Her 7th District, which includes Lehigh, Northampton and part of southern Monroe counties, is viewed as one of the most competitive congressional seats in the country.
The district leans Democratic in voter registration and Wild won the district by 10 points in November. But those district voters backed Democrat Hillary Clinton by only 1 percentage point in 2016, when Northampton County was one of three previously Democratic counties in the state that Trump flipped in his favor.
Wild’s staff sent an email survey Wednesday asking constituents their views of the impeachment probe.
“Do you think President Trump’s own admissions to the phone call with President Zelensky, the White House’s summary of the phone call, and the intelligence community’s whistleblower complaint show an unprecedented abuse of presidential power?” read one question from Wild’s impeachment survey.
Below the questions, Wild added that she “will continue to be laser-focused on improving the everyday lives of hardworking Pennsylvanians across the Greater Lehigh Valley and advancing my important work on the Education & Labor, Foreign Affairs, and Ethics Committees.”
“The last thing I wanted to do when I came to Congress was focus on impeachment and my priorities have remained unchanged,” Wild said in a statement Thursday.
Public opinion polls conducted since the Ukraine saga began to unfold have shown rising support for impeachment among voters across the ideological spectrum.
A national Fox News poll released Wednesday found 51% of registered voters support impeaching Trump and removing him from office, sparking a Twitter rant by Trump. An additional 4% favor impeachment but not removing Trump, and 40% oppose impeachment.
Those favoring impeachment and removal in the Fox poll jumped 9 percentage points compared with July, with key portions of Trump’s base — white evangelicals, white men without a college degree and rural white voters — among those moving in support of impeachment.

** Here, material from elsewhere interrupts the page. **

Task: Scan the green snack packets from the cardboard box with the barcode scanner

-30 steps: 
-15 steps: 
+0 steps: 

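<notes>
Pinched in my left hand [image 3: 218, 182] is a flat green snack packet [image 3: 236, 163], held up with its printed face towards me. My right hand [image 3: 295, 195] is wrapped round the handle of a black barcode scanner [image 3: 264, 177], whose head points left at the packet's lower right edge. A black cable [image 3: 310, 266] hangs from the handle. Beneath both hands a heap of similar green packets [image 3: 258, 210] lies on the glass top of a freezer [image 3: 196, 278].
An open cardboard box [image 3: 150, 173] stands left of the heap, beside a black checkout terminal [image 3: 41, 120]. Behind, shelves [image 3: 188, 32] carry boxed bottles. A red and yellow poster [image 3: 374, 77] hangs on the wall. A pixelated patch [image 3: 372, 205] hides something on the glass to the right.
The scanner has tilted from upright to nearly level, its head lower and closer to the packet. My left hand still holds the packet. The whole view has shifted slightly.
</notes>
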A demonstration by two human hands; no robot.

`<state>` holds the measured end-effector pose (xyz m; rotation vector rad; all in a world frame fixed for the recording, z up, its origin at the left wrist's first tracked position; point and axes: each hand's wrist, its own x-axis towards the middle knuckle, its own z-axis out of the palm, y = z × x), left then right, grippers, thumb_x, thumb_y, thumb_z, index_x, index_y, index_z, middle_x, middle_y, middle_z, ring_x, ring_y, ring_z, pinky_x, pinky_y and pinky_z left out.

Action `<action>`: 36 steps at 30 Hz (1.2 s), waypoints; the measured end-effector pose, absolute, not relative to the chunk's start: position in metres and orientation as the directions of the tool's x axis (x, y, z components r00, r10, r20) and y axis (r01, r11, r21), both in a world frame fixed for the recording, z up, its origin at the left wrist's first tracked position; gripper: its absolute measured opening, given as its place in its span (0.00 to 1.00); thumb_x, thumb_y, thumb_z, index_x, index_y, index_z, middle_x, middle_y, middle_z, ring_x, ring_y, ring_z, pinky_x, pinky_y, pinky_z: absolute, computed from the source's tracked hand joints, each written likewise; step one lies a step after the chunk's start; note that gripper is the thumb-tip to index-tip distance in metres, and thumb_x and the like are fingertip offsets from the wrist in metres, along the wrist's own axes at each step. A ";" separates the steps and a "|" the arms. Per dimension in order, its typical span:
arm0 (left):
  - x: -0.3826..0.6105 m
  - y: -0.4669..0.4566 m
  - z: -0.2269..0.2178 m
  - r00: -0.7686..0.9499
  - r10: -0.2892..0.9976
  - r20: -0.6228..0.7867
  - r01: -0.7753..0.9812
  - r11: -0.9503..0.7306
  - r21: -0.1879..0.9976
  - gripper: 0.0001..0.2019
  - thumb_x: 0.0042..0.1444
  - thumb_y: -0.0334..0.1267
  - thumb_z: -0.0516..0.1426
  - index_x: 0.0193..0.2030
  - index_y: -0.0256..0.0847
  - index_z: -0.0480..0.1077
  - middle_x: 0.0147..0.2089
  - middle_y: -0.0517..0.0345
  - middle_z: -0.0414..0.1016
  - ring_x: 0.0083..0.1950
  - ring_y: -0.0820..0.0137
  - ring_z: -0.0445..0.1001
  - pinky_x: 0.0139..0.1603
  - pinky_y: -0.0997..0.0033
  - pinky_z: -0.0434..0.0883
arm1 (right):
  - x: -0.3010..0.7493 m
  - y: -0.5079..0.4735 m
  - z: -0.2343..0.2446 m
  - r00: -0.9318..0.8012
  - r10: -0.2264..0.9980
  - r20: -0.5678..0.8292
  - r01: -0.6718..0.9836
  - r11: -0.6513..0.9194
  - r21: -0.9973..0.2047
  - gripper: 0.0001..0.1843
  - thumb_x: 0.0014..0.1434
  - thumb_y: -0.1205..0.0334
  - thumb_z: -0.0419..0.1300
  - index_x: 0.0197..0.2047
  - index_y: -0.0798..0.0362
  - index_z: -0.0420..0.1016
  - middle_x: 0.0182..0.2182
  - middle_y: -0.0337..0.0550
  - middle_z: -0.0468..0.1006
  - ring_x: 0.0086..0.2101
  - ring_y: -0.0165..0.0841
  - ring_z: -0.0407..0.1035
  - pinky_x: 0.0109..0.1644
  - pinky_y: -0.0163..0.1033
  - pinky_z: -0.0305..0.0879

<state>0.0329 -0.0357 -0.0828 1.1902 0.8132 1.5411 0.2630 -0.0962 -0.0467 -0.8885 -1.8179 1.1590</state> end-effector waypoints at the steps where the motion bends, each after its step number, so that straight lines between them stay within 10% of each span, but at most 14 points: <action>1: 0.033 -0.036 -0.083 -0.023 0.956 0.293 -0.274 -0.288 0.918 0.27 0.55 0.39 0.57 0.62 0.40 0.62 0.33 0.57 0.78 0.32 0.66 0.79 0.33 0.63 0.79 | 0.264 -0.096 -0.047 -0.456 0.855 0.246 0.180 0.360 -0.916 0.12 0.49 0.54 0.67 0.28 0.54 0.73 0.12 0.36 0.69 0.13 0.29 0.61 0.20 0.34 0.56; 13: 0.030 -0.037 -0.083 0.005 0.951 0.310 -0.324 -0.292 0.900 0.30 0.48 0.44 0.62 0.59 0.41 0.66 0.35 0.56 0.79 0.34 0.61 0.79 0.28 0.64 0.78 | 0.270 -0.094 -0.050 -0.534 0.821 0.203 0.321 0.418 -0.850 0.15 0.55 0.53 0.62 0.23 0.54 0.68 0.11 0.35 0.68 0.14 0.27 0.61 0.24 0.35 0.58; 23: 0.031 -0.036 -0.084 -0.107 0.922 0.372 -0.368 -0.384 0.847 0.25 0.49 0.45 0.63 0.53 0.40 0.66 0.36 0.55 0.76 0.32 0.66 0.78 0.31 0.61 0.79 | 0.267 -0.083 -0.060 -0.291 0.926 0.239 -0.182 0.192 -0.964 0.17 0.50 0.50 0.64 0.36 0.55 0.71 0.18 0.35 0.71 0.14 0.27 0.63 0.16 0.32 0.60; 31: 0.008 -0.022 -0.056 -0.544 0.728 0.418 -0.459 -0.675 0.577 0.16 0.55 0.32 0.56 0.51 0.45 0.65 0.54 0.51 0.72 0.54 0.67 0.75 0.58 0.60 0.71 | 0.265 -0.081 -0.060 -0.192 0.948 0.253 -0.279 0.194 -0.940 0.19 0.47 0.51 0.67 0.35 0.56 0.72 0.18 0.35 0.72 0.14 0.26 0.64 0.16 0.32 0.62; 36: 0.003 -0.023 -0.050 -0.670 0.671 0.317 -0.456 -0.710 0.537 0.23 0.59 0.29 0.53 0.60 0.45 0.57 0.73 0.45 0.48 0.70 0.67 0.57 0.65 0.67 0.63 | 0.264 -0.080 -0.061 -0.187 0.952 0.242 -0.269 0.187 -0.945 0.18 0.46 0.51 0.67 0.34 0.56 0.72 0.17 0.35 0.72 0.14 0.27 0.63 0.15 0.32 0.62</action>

Among suburban women, a demographic that will be pivotal in next year’s election, nearly six in 10 support Trump’s removal.
Tom Campione, a Hellertown resident and part of the Lehigh Valley Tea Party, said he doesn’t trust recent polls that show more registered voters support impeachment, saying Trump defied polls in winning the 2016 election.
“We have something called the Constitution,” Campione said. “That’s better than any poll.”